- [What to produce]: Only the lines from the line holding "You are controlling" through the final line of the entries below are to be returned, exactly as they stand.

*** Provided records ***

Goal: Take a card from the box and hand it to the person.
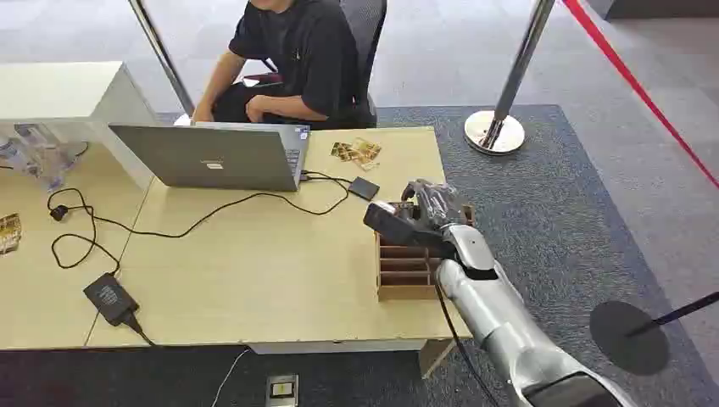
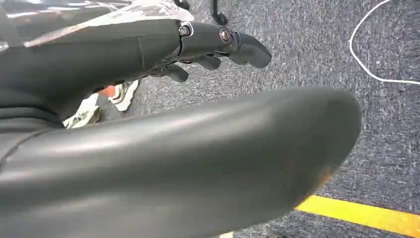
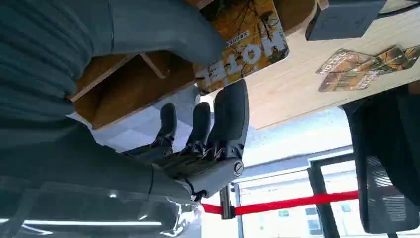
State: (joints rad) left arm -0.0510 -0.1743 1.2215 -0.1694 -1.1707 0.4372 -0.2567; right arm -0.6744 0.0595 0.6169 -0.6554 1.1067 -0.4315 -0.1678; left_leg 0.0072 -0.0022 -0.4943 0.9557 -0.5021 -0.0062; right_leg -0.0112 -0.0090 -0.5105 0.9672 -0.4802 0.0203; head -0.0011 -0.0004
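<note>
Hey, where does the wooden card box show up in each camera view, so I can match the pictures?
Head view: the wooden card box sits at the table's right edge, directly under the right hand.
Right wrist view: its slotted wooden compartments lie just behind the thumb, with a hotel card pinched at the rim.
Left wrist view: not in it; carpet and the left hand.
Shared landmark: the loose cards on the table.

On the bench [image 1: 254, 280]: laptop [image 1: 212, 157] at the far side, facing the seated person [image 1: 292, 59]. Right of laptop, loose cards [image 1: 356, 153]. Nearer and further right of laptop, box [image 1: 405, 271] at the bench edge, right robot hand [image 1: 428, 208] above it. Nearer and left of laptop, power adapter [image 1: 110, 298].
</note>
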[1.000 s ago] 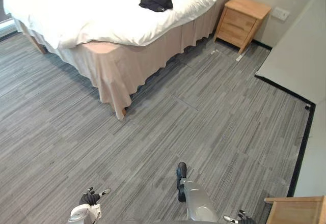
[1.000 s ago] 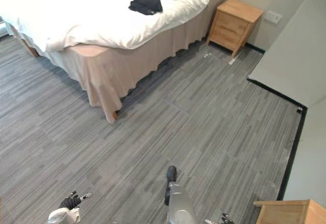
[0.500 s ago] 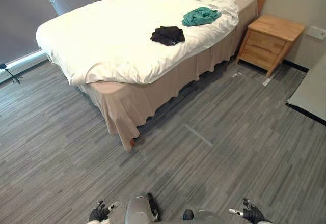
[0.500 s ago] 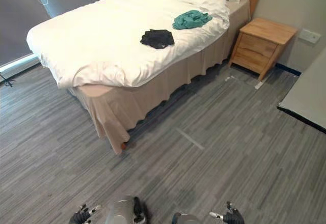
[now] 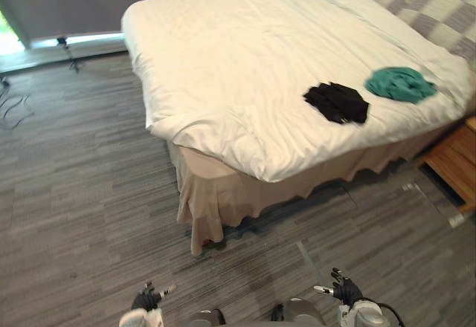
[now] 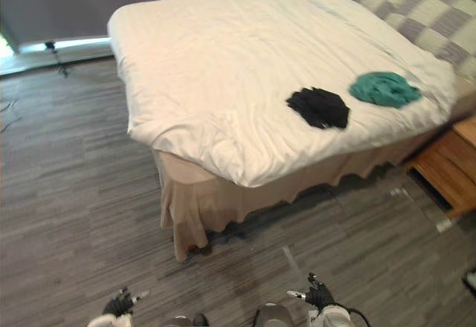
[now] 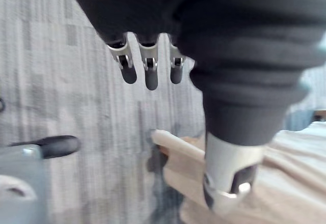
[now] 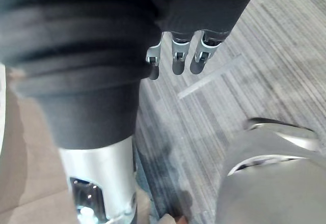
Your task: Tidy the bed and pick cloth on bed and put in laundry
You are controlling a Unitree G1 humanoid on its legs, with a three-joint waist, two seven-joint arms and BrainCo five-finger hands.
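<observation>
A bed (image 5: 223, 59) with a white duvet and a beige skirt stands ahead of me. A black cloth (image 5: 337, 102) lies crumpled on the duvet near the right side, and a teal cloth (image 5: 400, 85) lies just beyond it toward the checked pillows (image 5: 416, 0). My left hand (image 5: 147, 298) hangs low over the floor at the lower left, fingers straight and holding nothing. Low at the lower right hangs my right hand (image 5: 343, 291), likewise open and empty. Both hands are well short of the bed.
A wooden nightstand (image 5: 457, 165) stands at the right edge beside the bed. Grey striped floor (image 5: 82, 208) lies between me and the bed. A small tripod (image 5: 68, 50) stands by the curtained window wall at the far left.
The camera has swung left and closer, so the bed now fills the view and the nightstand sits at the right edge. Both hands stay low and open.
</observation>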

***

- [Response]:
You are controlling a Unitree G1 humanoid on its legs, with a three-joint waist, two seven-joint arms and BrainCo five-finger hands.
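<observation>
A bed (image 5: 223, 59) with a white duvet and a beige skirt stands ahead of me. A black cloth (image 5: 337, 102) lies crumpled on the duvet near the right side, and a teal cloth (image 5: 400, 85) lies just beyond it toward the checked pillows (image 5: 416, 0). My left hand (image 5: 147, 298) hangs low over the floor at the lower left, fingers straight and holding nothing. Low at the lower right hangs my right hand (image 5: 343, 291), likewise open and empty. Both hands are well short of the bed.
A wooden nightstand (image 5: 457, 165) stands at the right edge beside the bed. Grey striped floor (image 5: 82, 208) lies between me and the bed. A small tripod (image 5: 68, 50) stands by the curtained window wall at the far left.
The camera has swung left and closer, so the bed now fills the view and the nightstand sits at the right edge. Both hands stay low and open.
</observation>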

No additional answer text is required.